The Last Day

by queen_of_asgard (Reina_malone)



Category: Supernatural
Genre: Death, Hurt Dean Winchester, Hurt No Comfort, M/M, Mentions of Cancer, Sad Dean Winchester
Language: English
Status: Completed
Published: 2017-04-04
Updated: 2017-04-04
Packaged: 2018-10-14 15:14:22
Rating: General Audiences
Warnings: Major Character Death
Chapters: 1
Words: 1,078
Publisher: archiveofourown.org
Story URL: https://archiveofourown.org/works/10539066
Author URL: https://archiveofourown.org/users/Reina_malone/pseuds/queen_of_asgard
Summary: Today is the day. Castiel has to break his husband in order to save him from pain.





	

Today was the day. Today, Castiel was going to make his husband hate him. Today he was going to force his husband to leave him. Today was the last day he would see his husband. 

Castiel and Dean Winchester. Power couple, family guys, all around good people. Best friends since they were seven. Dated the beginning of junior year, married after senior year. They've been married for seven years. Seven beautiful, wonderful, amazing years. Castiel loved Dean more than anything. That's why today was the day to let him go. 

 

 

* * *

Their house by no means was spotless. It was clean, just not museum clean. Today Castiel would say something about the plate in the sink. The socks on the floor. The shower curtain left open. Today he would bring those things to light. 

Castiel heard his husbands car pull into the driveway. Today would be the last day he would hear the rumble to the impala. He heard his husbands keys against the door. Today was the last day he would hear that. 

Dean stepped inside, yelled out his usual 'Honey, I'm home' phrase. Usually Cas loved it. He would smile, greet his husband with a kiss. But not today. Today, today he had to seem angry. He had to lose his cool. 

"Babe, something wrong here?" Dean looked at his husbands face. His blue eyes flashing with anger. Cas had to make himself think about all the crap he went through growing up to get angry. 

"No, Dean. Everything is not OK. There are dishes in the sink, your socks are all over the floor, the shower curtain was left open. Do you not have any pride in the way our house looks? All I do is cook and clean. Is it that hard for you to not make a mess?"

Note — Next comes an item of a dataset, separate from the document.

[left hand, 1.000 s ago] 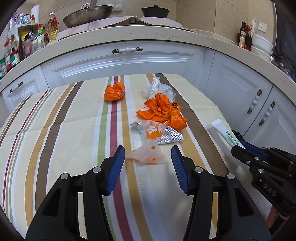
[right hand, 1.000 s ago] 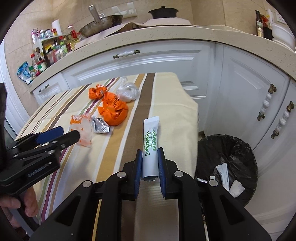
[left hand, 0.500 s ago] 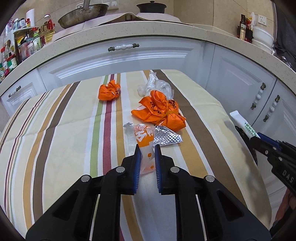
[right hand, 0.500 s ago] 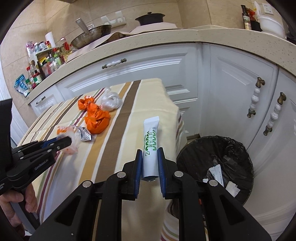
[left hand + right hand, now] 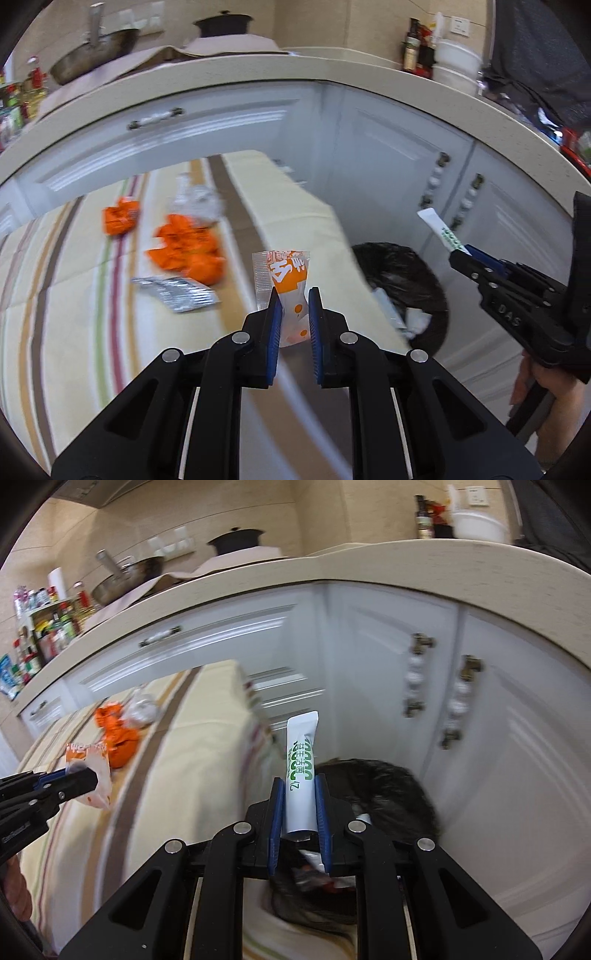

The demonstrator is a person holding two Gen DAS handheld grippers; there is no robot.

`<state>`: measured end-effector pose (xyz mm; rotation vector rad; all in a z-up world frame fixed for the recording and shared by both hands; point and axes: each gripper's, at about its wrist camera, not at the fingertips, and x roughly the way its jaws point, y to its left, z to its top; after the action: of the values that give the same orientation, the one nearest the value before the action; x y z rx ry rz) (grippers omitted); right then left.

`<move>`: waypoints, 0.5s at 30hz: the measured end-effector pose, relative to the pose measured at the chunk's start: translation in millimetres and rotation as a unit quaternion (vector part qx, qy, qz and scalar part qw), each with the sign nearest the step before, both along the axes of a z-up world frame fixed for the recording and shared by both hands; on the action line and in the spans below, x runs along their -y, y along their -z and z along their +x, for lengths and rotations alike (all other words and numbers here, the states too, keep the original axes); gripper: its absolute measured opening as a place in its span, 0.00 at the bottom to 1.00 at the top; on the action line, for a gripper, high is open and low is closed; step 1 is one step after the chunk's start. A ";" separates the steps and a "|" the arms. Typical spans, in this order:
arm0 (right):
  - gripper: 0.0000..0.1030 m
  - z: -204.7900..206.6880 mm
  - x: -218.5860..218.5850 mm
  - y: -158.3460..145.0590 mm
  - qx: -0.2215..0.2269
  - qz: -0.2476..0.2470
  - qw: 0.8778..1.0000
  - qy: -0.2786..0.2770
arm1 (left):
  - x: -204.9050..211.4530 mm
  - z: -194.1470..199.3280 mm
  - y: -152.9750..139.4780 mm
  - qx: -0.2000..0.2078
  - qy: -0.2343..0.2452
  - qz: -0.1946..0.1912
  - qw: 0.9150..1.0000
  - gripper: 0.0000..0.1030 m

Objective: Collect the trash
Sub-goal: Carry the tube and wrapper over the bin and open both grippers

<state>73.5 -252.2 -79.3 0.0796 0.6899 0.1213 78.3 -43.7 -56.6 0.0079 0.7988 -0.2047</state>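
Note:
My left gripper [image 5: 294, 295] is shut on an orange-and-clear snack wrapper [image 5: 290, 271], held up over the right edge of the striped table [image 5: 288, 210]. My right gripper [image 5: 298, 780] is shut on a white tube with green print [image 5: 301, 746], which sticks up above the black-lined trash bin [image 5: 388, 779]. In the left wrist view, the right gripper [image 5: 461, 255] and tube [image 5: 439, 229] hang to the right of the bin [image 5: 399, 269]. In the right wrist view, the left gripper [image 5: 79, 778] holds the wrapper [image 5: 92, 762] at the left.
On the table lie a crumpled orange bag [image 5: 188, 247], a smaller orange crumple [image 5: 120, 219], a silver foil wrapper [image 5: 177, 293] and clear plastic [image 5: 199, 203]. White cabinets [image 5: 388, 155] and a curved counter [image 5: 332, 79] stand behind. A person's hand [image 5: 546, 384] grips the right tool.
The left gripper closed on the orange wrapper, lifted it and swung right toward the bin. The right gripper carried the tube off the table edge to above the bin.

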 end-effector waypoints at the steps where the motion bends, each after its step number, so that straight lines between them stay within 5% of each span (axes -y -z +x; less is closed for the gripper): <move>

Dean was taken back. He'd never seen his husband like this. Not in the eighteen years he's known him. Cas had always been level headed, calm, and always shy. Now he's just letting it all go. 

Before Dean could make a reply, Cas started talking again. 

"You disgust me Dean. You're filthy, you're always drinking, we always do what you want to do. Never what I want." God, this was so difficult for Cas to do. He loved Dean more than anything. 

"You Winchesters disgust me."

Dean finally retorted, "you're a Winchester, too, you know."

"No, Dean. I'm not. I'm a Milton. I hated being a Winchester. I hated being with you. I hate everything about our friendship, relationship, everything." His mind was screaming for him to stop. He looked into his husbands eyes and he saw the hurt. He saw the pain and the heartache that he had caused. He wanted to pull Dean into a hug, tell him he didn't mean anything. But he didn't. He just grabbed his bag and walked out of the house without a goodbye. 

The second he stepped outside, the tears came down, like floodgates had been opened. How could he have said that to his husband. The one person who he loved more than anything. The one person he would die for. 

Dean was stunned. He didn't even realize he was crying until he felt the coldness on his cheeks. God, Castiel hated him. He loved Castiel so much, that Castiel hated him. 

* * *

 

A few weeks later, no word from Castiel, no divorce papers anything, he meets up with Gabriel. He and Dean talk about everything and nothing at all. Dean asks how Cas is doing, Gabriel says he's doing good. Got himself a new place to crash. That felt like a knife stabbing into Dean's heart. 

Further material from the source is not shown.